Work order — The data below should be repeated exactly and in full.

Dataset extract —
----

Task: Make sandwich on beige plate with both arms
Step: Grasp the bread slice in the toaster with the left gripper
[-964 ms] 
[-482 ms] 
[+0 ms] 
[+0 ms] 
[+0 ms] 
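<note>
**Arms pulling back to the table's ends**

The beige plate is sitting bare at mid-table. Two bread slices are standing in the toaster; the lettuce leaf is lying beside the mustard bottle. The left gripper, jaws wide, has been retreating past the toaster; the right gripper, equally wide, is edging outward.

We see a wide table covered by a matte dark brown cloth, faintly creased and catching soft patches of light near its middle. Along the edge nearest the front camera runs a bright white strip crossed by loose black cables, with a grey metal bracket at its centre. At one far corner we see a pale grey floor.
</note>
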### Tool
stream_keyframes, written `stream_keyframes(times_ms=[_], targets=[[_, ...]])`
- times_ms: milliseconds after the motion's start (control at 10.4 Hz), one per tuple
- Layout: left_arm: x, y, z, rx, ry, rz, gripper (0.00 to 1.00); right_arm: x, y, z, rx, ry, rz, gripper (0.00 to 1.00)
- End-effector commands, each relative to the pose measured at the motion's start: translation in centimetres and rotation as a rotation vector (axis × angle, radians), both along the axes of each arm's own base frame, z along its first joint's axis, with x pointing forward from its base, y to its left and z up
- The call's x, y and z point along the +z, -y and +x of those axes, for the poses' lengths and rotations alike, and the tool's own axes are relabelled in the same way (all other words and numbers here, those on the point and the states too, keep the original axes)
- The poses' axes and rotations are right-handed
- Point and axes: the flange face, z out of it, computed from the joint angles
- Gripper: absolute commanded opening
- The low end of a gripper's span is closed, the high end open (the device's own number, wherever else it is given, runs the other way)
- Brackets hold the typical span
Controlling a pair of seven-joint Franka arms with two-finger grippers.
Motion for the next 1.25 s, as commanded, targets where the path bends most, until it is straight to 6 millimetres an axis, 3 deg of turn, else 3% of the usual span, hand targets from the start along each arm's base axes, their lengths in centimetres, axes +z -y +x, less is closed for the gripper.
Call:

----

Written response —
Task: Make sandwich on beige plate with both arms
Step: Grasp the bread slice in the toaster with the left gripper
[-964 ms] 
[-482 ms] 
[+0 ms] 
[+0 ms] 
[+0 ms] 
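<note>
**Arms pulling back to the table's ends**

The beige plate is sitting bare at mid-table. Two bread slices are standing in the toaster; the lettuce leaf is lying beside the mustard bottle. The left gripper, jaws wide, has been retreating past the toaster; the right gripper, equally wide, is edging outward.

We see a wide table covered by a matte dark brown cloth, faintly creased and catching soft patches of light near its middle. Along the edge nearest the front camera runs a bright white strip crossed by loose black cables, with a grey metal bracket at its centre. At one far corner we see a pale grey floor.
</note>
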### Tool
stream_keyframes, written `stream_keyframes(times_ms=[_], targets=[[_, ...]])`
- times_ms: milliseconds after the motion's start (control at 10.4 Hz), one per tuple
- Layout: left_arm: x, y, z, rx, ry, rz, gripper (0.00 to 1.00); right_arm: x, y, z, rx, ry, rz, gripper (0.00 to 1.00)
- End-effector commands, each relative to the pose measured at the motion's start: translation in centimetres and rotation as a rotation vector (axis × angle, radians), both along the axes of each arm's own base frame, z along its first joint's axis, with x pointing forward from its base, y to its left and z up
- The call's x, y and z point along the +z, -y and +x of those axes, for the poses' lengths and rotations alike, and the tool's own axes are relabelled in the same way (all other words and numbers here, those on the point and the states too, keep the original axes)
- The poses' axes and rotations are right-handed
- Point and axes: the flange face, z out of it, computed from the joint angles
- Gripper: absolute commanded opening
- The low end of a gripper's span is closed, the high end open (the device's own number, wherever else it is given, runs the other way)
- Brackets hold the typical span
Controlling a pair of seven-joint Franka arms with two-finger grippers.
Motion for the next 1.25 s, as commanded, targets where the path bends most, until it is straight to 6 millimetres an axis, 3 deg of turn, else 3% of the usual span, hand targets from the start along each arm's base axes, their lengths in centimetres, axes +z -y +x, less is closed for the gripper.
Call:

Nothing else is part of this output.